There’s a moment, bang in the middle of Jab Harry Met Sejal, when one of the titular characters remarks snidely “This is silly, we need to get out of here”, and you end up thinking to yourself, what if the same had been said by Aditya to Geet (Jab We Met) or Tara to Ved (Tamasha), the seeming voices of reason asking a dreamer to change course, to not fly too close to the sun, to stop sprinting and take a breath. When the promos of JHMS first showed up, it seemed like yet another Imtiaz Ali tale of two strangers in a strange land, but when the two strangers happen to be Shahrukh Khan and Anushka Sharma, can the magic of Jab We Met, the soulfulness of Highway and the pathos of Tamasha be captured again on celluloid?

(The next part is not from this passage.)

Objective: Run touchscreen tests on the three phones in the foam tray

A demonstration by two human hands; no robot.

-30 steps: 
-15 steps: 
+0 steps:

Harjinder AKA Harry (Shah Rukh Khan) is a tour guide for a European travel agency, in charge of shepherding Indian tourist families around Europe, but finds himself lost, a man with no direction home. One day when he’s confronted with Sejal (Anushka Sharma), a member of the tour group he just bid adieu to, and pulled into a quest through most of Europe to locate her missing engagement ring, he finds himself slowly shedding the armor he’s spent a lifetime building around himself. But are Harry and Sejal really meant to be together, or is he doomed to spend a lifetime with the memories of the brief moments of joy they shared together. No matter how polarizing Imtiaz Ali’s past offerings have been (With the exception of Jab We Met), one cannot deny that in spite of all their flaws, his movies possessed a soul that most Bollywood concoctions lack, which is why it is an absolute horror to be subjected to the abysmal writing that ends up making JHMS a spectacular misfire. He revisits all the old tropes that made his past movies successful, but, far from giving us a fresh take on them, he instead lets the movie run on autopilot, right up to the moment it crashes and burns.

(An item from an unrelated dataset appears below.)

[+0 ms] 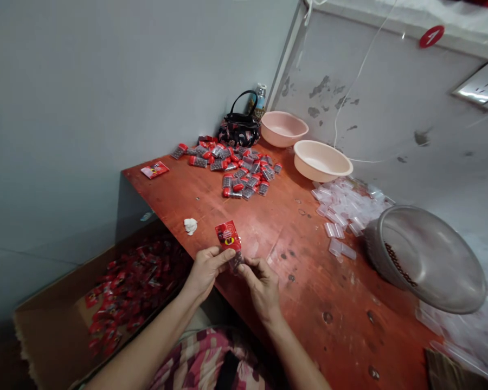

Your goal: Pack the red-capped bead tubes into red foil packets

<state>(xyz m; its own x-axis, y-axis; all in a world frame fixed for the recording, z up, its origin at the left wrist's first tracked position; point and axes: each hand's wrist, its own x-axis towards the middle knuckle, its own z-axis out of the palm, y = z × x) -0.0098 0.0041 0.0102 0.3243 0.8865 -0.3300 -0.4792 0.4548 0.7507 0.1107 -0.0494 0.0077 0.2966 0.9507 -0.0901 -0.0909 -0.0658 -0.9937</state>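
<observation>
Between my two hands, over the table's near edge, is a small blister pack with a red printed card (228, 238) and dark round pieces in its clear plastic part. My left hand (206, 271) pinches the pack from the left, its thumb across the lower part of the card. My right hand (262, 284) has thumb and fingers closed on the pack's lower right end. Beyond them lies a pile of small clear containers with red caps (244, 170), filled with dark pieces. A crumpled white tissue (190, 226) rests left of the pack.
On the orange table (293, 238) stand a pink basin (282, 130), a cream basin (323, 162) and a tilted grey bowl (431, 254) holding brown beads. Clear plastic shells (345, 203) lie alongside. A black handbag (239, 130) sits behind. Below left, a cardboard box (49, 336) contains red packs.
</observation>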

It is Shah Rukh Khan and Anushka Sharma however who are the victims of an insipid screenplay, as there is absolutely no depth to their characters, and while they draw on their personal charisma leading to some charming moments, for the most, both Harry and Sejal come across as extremely unpleasant and charmless. This is especially a pity as right from Socha Na Tha to Tamasha, an Imtiaz Ali movie has always possessed compelling performances from its leads, and when he finally gets the King Khan and the effervescent Anushka in a romantic comedy, the writing just botches everything up.

To sum it up, Jab Harry Met Sejal is an act of cinematic indifference, and it is only the brave who will grit their teeth, and sit through this mind-numbing exercise in narcissism and faux-profundity right up to the climax!